Maison Dada’s Shanghai Showroom. Source: Sohu
Domestic Success: Fnji, Lost & Found
To gain traction in China, international design brands are leveraging their unique brand identity and unparalleled product aesthetic. Successful domestic brands, on the other hand, play to their other strength – innate understanding of local consumer desire. In recent years, neo-Chinese décor style has boomed as a part of the revival of Chinese culture. The trend is a ripple of young Chinese’ desire for regression to their own cultural identity, as opposed to the obsession with progression that otherwise surrounds them.
Domestic brands Fnji and Lost & Found are tapping right into this collective quest for cultural belonging via their brand strategy. Fnji, whose Chinese name has a strong Buddhist reference, is a prominent success story. The brand’s furniture, usually in Earthy hues and natural woods, is a blend of minimalist Asian design and sophisticated Chinese cultural references. Fnji’s Weibo account, boosting over 260k followers (notably high for a furniture brand), show families in Fnji-decorated homes basking in tranquility. Lost & Found, a brand selling renovated second-hand furniture, has a slogan which translates as “rediscover the emotion of objects through remaking them”. For Lost & Found, their products are about memory and history, thus attracting customers that hunt for something different than the fast, disposable lifestyle that can otherwise prevail in urban China.
Compared to international brands, these domestic players have stronger emotional appeals that speak to Chinese urban dwellers, who long for Zen reflection and the warm glow of cultural belonging. Both of them evoke a sense of Chinese tradition and escapism from futurism.
Chinese design brand Fnji tapped into the urban Zen aesthetic that appeals to urban millennial households. Source: Fnji official website
Lost & Found’s Beijing store. Source: Lost & Found official website
What’s on the design horizon?
From extravagant, jewel-encrusted sofa-bling to contemporary luxury and Scandinavian minimalism, China’s design preferences reflect the zeitgeist of their times. While the natural and cultural have the gravitas to remain as popular ethos, the digital world is still a fascination for Chinese consumers.
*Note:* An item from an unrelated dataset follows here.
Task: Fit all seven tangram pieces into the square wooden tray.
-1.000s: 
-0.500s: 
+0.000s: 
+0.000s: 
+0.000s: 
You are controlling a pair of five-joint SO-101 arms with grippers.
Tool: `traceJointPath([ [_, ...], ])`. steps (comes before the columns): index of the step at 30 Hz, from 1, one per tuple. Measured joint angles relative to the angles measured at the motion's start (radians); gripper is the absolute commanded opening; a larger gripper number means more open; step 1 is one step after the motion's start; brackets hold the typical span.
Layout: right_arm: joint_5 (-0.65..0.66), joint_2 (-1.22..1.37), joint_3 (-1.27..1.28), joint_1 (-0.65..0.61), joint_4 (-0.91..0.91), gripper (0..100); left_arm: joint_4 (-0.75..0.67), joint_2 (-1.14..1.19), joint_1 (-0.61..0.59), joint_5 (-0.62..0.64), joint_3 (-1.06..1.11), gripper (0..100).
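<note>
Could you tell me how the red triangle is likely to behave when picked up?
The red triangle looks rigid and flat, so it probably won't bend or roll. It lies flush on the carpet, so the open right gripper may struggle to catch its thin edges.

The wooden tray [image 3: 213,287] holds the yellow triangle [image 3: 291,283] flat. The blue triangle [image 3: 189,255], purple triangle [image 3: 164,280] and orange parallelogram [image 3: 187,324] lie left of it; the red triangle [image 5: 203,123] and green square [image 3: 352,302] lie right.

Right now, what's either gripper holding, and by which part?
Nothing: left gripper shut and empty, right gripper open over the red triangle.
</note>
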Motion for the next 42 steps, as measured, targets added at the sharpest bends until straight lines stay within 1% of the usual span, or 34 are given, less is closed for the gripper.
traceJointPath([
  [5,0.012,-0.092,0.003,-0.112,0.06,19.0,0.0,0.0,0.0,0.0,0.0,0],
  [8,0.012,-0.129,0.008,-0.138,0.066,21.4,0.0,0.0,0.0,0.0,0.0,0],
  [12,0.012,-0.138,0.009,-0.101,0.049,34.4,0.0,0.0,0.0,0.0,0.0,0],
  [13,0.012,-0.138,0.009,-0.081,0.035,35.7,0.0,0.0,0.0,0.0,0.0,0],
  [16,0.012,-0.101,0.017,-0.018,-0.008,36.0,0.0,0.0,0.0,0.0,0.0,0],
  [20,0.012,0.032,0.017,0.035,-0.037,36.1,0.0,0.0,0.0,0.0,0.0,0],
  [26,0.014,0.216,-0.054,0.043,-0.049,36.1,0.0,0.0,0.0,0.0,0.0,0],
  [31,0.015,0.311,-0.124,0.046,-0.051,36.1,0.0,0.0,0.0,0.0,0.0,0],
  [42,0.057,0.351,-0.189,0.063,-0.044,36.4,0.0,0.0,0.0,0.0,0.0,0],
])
China is a digital pioneer, with a near cashless society, a peerless logistics network and is even integrating personal ID within WeChat.
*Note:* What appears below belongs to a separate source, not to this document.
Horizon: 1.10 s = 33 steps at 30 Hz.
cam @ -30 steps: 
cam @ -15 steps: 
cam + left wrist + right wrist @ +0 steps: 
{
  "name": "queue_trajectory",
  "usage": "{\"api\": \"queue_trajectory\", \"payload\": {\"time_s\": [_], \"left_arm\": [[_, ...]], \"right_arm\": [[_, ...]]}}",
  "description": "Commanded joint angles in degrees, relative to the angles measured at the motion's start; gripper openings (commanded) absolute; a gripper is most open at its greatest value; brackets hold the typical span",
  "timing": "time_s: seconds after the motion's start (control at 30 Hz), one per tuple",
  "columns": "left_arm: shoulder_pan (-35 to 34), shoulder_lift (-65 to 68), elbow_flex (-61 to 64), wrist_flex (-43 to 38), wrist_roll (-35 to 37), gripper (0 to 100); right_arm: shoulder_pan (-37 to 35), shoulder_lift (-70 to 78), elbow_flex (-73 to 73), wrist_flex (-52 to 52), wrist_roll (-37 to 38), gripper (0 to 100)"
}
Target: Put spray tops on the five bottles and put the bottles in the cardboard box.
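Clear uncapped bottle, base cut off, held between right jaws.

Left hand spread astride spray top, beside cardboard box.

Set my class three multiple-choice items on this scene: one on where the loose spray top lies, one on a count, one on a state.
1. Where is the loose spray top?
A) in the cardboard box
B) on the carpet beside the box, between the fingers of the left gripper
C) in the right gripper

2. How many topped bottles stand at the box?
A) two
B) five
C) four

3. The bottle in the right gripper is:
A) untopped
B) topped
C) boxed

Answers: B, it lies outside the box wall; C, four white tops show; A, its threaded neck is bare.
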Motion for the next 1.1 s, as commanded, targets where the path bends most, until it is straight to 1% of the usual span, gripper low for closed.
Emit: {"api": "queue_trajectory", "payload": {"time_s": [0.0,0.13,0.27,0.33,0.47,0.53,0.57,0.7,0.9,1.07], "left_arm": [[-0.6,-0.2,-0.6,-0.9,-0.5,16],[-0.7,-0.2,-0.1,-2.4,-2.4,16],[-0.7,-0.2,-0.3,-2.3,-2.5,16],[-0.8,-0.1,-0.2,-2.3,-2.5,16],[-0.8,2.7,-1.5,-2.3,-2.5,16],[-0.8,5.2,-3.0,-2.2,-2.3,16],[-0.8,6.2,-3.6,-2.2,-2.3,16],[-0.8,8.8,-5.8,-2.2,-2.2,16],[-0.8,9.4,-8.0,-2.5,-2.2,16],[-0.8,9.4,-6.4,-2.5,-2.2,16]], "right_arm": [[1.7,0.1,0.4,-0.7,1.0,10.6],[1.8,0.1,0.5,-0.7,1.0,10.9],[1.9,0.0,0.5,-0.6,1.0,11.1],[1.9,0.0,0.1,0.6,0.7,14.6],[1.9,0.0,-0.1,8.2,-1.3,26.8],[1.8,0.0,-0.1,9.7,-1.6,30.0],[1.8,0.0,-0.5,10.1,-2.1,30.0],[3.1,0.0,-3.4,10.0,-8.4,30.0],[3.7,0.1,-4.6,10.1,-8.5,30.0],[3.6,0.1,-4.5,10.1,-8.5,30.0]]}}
Digital gadgetry is a fascination for consumers looking at diverse product categories, and so integration within smart furniture and design seems inevitable – according to a report co-authored by Boston Consulting Group, AliResearch and Baidu (links to Mandarin) China’s smart furniture penetration rate grew exponentially in the last year: as an example, smart speakers being sold in China grew from 1% of the global market in Q3 2017 to 35% in Q2 2018.
Though smart furniture, design and accessories aren’t necessarily a very current design trend, it’s logical to foresee more luxury players in the market soon. While not in exactly the same category, premium home appliances are booming in China. Dyson’s smart vacuums, floor mopping robots, and air-cleaning systems are becoming the status symbol of millions of Chinese consumers. The brand, posting $1.10 billion profit in 2017, said most of its sales growth came from Asia and China in particular. Ember is an example of a kitchen product-becomes-appliance, and started selling in China just a few months ago.
Chinese consumers are renowned early-adopters of new tech, and are enthusiastic about anything IoT or mobile-operable. It’s inevitable that holistic interior design, furniture and decoration will be impacted by this in some way.
For brands not looking toward smart furniture, turn back to the essential needs of the target audience – a positioning towards nature, a nod to Chinese aesthetic tastes, and crucially – as the sea of international design brands look to flood the market – a clear brand story which is indentifiable and distinct.